To me, CI is a thing that builds my things, runs my tests and deploys my things.

To build and test, I use Nix. To deploy, I copy the software that I've built using Nix to a server and run it (simplified; I actually use NixOS, but it's pretty much equivalent to running a script on a server that installs my software).

Therefore, a build step is a simple nix build. A deploy step could therefore potentially be a nix run .#deploy in a clean, semi-isolated environment (deploys are an effect so we can't have a pure environment) that has some sort of secret defined so nobody else can deploy except my CI runner.

Could I potentially create something like this? Maybe. Could I also use it for my own purposes? Also maybe. Would it be secure? ...probably? As long as I do a good job at isolating things and not running untrusted code (such as deploying from branches that I do not control), it should be.

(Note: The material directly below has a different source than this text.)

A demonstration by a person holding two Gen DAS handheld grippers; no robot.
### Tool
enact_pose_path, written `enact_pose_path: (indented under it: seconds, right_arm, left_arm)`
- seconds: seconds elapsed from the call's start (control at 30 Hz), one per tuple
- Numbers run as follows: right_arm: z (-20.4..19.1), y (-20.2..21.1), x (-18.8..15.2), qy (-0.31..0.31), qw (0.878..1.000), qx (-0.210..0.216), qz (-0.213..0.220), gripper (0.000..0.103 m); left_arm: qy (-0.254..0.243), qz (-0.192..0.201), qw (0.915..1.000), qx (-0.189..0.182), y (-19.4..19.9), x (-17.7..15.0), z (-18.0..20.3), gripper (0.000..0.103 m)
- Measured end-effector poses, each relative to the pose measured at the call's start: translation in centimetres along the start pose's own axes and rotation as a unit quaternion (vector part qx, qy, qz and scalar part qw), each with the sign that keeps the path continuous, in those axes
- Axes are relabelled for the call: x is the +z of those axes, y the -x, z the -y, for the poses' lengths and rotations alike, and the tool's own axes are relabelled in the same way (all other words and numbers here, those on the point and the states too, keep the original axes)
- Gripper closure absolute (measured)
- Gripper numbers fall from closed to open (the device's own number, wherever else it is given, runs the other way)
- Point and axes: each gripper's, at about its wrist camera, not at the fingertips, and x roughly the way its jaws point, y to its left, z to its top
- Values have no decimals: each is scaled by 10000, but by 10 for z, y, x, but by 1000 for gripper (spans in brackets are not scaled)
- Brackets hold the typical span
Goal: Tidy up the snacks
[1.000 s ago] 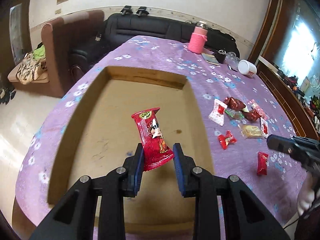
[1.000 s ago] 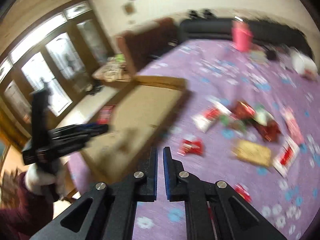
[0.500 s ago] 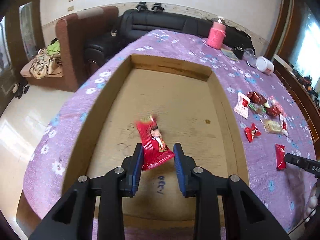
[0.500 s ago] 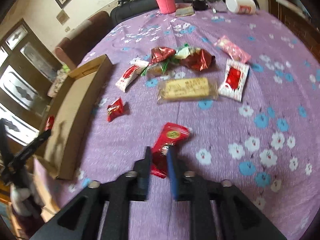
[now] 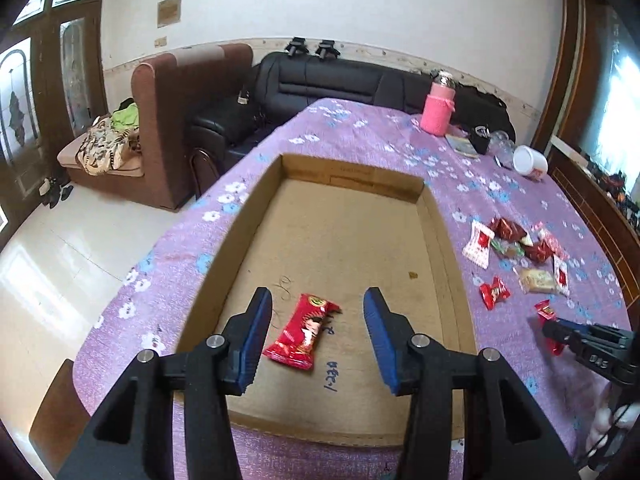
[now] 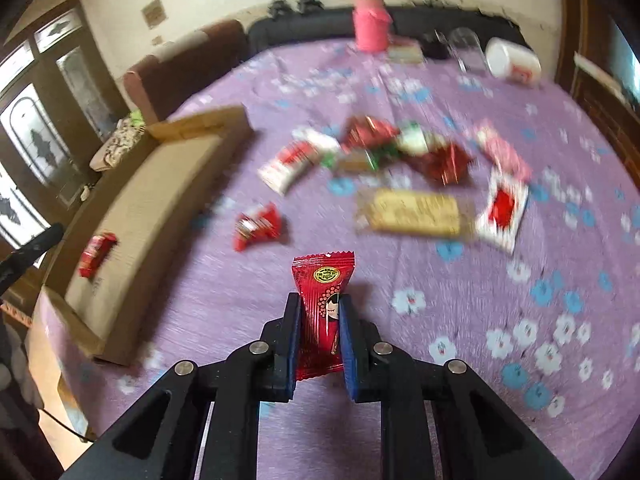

I mean, GitHub Actions is attacked by cryptominers occasionally as a result of PRs running CI.


Nix has timeouts, so jobs can't run forever. Also Nix isolates builds from networking, so a cryptominer would be rather useless in such an environment.

Deploy steps are trickier to secure. But on the other hand, you don't really want to deploy from an untrusted branch that you don't even know about, right? One usually deploys from main, and this simplifies things — you just have to make sure you don't fuck up your main branch. So I guess security becomes a matter of code review. And also keeping your deploy secrets a secret.

I think I should try my hand at this someday.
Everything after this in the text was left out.